--- Required action ---
State, as a number alone, how many lines of the entries contain the word "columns".

--- Working data ---
----

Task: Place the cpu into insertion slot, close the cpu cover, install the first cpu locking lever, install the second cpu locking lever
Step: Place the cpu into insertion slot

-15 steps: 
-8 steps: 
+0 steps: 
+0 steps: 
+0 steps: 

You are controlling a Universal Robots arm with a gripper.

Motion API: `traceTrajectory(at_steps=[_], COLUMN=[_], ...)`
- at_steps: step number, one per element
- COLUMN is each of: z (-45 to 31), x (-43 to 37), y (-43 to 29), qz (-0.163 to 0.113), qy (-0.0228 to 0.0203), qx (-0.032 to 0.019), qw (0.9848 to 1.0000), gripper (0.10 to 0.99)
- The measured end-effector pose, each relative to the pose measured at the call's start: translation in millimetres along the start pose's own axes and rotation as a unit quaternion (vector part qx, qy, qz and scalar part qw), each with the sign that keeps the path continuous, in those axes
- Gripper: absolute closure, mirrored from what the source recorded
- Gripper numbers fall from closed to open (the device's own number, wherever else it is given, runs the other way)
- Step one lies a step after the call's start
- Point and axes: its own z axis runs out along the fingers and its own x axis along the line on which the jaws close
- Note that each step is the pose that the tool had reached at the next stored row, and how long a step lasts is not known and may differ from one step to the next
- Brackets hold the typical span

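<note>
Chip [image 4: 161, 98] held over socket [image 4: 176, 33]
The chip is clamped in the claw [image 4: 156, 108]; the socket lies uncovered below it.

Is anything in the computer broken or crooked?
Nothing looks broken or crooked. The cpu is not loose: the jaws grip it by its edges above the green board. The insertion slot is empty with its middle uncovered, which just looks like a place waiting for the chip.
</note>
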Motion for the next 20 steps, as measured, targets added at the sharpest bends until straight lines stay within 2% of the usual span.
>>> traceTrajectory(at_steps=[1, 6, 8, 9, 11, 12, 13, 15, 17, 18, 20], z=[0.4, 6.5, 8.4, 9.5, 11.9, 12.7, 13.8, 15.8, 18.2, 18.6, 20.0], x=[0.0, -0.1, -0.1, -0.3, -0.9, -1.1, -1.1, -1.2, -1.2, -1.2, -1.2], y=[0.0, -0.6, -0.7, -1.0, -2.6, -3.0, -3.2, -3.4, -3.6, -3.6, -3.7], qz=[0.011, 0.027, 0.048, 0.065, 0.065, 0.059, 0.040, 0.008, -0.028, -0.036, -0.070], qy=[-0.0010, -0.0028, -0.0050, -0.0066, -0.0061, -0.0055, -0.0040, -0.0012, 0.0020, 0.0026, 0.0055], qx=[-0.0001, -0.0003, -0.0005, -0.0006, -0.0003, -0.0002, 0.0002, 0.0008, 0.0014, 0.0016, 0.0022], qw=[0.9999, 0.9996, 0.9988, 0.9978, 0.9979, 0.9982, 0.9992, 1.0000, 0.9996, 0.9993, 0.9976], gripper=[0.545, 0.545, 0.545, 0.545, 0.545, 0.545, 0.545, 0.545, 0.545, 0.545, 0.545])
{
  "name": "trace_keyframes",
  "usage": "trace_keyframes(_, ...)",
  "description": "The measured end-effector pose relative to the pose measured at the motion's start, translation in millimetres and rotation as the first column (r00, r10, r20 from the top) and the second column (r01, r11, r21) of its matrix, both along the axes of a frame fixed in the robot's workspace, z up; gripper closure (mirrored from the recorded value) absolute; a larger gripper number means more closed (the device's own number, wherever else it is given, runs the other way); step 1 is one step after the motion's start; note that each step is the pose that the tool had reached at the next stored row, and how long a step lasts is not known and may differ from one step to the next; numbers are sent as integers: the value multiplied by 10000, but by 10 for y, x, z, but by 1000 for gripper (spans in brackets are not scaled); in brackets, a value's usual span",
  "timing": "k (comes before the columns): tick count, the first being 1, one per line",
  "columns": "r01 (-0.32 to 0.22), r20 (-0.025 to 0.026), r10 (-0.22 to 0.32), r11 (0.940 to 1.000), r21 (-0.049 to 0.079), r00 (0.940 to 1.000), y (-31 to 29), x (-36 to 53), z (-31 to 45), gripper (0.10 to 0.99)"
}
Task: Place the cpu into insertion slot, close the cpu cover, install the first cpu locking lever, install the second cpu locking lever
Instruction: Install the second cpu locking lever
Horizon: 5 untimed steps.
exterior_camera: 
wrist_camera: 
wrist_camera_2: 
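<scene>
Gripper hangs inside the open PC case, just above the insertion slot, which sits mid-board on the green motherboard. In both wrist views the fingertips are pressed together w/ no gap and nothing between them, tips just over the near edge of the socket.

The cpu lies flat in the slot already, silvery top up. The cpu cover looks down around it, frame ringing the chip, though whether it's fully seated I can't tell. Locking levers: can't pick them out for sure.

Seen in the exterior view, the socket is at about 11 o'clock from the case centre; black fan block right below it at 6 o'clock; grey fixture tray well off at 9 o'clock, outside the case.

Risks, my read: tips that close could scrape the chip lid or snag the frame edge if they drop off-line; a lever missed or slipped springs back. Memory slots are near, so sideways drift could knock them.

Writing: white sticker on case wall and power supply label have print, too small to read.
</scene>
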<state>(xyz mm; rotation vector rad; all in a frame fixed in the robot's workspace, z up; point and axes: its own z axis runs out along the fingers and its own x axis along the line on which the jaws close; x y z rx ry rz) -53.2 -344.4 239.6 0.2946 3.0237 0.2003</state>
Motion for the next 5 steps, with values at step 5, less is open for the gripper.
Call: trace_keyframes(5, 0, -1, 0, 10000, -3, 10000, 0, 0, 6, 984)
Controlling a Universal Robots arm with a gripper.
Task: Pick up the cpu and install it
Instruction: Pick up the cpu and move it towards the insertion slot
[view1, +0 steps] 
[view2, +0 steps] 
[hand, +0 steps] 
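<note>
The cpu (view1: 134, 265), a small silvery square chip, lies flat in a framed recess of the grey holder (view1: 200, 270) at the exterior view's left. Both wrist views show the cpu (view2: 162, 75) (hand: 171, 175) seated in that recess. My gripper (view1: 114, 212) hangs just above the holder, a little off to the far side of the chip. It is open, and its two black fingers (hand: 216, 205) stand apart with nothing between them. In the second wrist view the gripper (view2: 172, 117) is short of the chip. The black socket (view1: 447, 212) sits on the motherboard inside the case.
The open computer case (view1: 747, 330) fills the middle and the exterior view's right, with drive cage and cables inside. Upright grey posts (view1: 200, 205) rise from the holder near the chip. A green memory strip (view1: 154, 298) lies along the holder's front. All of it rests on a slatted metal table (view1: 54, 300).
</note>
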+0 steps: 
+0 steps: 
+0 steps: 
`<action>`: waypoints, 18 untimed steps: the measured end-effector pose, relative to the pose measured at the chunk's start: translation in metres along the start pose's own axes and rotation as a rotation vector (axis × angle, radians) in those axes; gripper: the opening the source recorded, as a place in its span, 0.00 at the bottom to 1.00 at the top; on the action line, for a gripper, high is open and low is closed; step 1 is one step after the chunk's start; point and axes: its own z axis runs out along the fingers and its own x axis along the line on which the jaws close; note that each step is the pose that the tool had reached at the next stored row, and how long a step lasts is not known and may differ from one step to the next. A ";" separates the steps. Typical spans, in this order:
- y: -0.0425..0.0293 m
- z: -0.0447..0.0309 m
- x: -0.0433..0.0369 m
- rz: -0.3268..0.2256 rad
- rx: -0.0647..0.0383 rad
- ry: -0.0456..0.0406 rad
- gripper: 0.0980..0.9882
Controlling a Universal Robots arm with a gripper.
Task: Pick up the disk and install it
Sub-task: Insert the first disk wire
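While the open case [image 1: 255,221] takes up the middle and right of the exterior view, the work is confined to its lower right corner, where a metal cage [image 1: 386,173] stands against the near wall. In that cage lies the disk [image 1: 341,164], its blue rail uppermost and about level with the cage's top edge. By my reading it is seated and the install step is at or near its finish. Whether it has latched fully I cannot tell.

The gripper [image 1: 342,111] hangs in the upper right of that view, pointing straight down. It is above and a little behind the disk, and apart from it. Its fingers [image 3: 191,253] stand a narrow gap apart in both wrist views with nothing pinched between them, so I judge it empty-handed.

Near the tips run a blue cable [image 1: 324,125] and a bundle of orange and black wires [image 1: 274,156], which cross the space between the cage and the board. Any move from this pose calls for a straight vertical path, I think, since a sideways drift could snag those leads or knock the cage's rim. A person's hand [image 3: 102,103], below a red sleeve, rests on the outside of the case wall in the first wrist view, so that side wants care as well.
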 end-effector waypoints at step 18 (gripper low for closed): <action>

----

--- Answer space ---
2